The majority of people fall into one of four personality categories, a recent study from Spain finds. And while people with three of the personalities types — optimistic, pessimistic and trusting — were equally represented in the study, people who were identified as having an envious personality were the most common, the researchers found.
The findings also suggested that being envious may lead people to act in ways that are not rational, according to the study, which was published in August in the journal Science Advances.
In the study, researchers categorized about 540 people as belonging to four personality types — optimistic, pessimistic, trusting and envious — by asking them to play a series of games in pairs. In the games, the people were able to cooperate with their partners, oppose their decisions or even betray them. Then, using a computer algorithm, the researchers sorted the people into the four groups.
People who were found to have an optimistic personality included those who believe that cooperating with their partners would lead to positive choices for them both, according to the study. The pessimistic group included people who tend to believe in the worst possible outcome. The trusting personality included those people who were born collaborators and were great at working with others. And the researchers assigned to the envious group those people who feel threatened when someone else is more successful than they are.
The researchers found that 30 percent of the people fell into the "envious" category, making it the most common personality type. People with optimistic, pessimistic and trusting personalities each captured 20 percent of the participants.
People in the remaining 10 percent were "undefined" because the algorithm was unable to sort them into a category, according to the study.
The new findings show that people may sometimes act in ways that are not rational without realizing it, the researchers said.
One way to illustrate the different personalities is by imagining a specific dilemma for them, study co-author Anxo Sánchez, a physicist at the Universidad Carlos III de Madrid in Spain, said in a statement.
In this dilemma, two people are allowed to hunt deer if they are hunting together, but if each of them is hunting on his or her own, the person is allowed to only hunt rabbits, Sanchez said.
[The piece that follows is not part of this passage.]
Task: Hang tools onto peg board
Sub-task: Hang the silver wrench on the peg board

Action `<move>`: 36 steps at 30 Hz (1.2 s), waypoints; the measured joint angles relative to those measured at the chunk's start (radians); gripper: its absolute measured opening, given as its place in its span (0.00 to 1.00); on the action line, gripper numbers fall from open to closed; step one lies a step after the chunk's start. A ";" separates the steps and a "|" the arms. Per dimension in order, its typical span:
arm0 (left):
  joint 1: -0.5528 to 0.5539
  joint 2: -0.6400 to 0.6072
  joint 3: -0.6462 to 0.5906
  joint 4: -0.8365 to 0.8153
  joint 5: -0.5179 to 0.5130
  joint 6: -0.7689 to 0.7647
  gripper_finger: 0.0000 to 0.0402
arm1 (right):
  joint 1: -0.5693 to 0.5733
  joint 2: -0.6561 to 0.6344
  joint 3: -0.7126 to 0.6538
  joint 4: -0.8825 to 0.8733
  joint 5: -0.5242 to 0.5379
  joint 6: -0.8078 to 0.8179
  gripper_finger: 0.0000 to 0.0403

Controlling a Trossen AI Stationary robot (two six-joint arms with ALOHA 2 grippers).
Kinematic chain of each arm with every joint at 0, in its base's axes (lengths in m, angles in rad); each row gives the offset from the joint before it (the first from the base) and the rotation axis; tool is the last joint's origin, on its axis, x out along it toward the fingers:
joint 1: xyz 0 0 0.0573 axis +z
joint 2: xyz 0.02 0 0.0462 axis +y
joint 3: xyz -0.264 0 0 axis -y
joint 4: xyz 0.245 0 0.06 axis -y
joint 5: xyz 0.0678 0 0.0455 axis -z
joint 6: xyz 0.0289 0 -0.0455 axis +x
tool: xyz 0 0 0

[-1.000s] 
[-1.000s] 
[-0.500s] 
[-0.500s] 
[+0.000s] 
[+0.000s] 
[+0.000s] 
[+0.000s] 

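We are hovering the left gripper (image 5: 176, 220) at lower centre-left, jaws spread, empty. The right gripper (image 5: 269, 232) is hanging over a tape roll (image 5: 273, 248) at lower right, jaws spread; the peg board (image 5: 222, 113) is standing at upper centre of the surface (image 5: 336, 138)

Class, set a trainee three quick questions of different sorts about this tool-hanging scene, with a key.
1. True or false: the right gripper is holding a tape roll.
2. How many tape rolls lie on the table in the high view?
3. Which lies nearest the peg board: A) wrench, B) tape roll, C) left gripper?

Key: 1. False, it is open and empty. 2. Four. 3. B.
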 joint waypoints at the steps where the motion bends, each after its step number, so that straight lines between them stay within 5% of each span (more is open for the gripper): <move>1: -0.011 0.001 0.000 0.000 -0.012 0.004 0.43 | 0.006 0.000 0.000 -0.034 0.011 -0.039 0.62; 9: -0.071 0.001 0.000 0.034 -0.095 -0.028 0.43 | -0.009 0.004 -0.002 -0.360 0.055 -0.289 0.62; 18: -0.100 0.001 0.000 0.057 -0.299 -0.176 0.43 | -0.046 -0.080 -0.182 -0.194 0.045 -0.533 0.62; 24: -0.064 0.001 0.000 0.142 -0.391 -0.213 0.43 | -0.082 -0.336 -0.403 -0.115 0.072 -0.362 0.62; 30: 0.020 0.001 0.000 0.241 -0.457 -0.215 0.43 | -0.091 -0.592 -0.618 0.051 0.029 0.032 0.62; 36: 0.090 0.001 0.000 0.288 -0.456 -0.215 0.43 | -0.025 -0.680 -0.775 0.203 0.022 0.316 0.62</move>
According to the new findings, an envious person would always choose to hunt rabbits, because he or she would be able to do as well or better than his or her partner when it comes to the prey they might both capture, Sanchez said. An optimist would choose to hunt deer, because he or she would see this option as the most beneficial to both hunters. Similarly, a trusting person would choose deer because hunting them involves cooperation. A pessimist would go for rabbits, because rabbits are easier to hunt, and this would ensure that he or she would catch something, Sánchez said.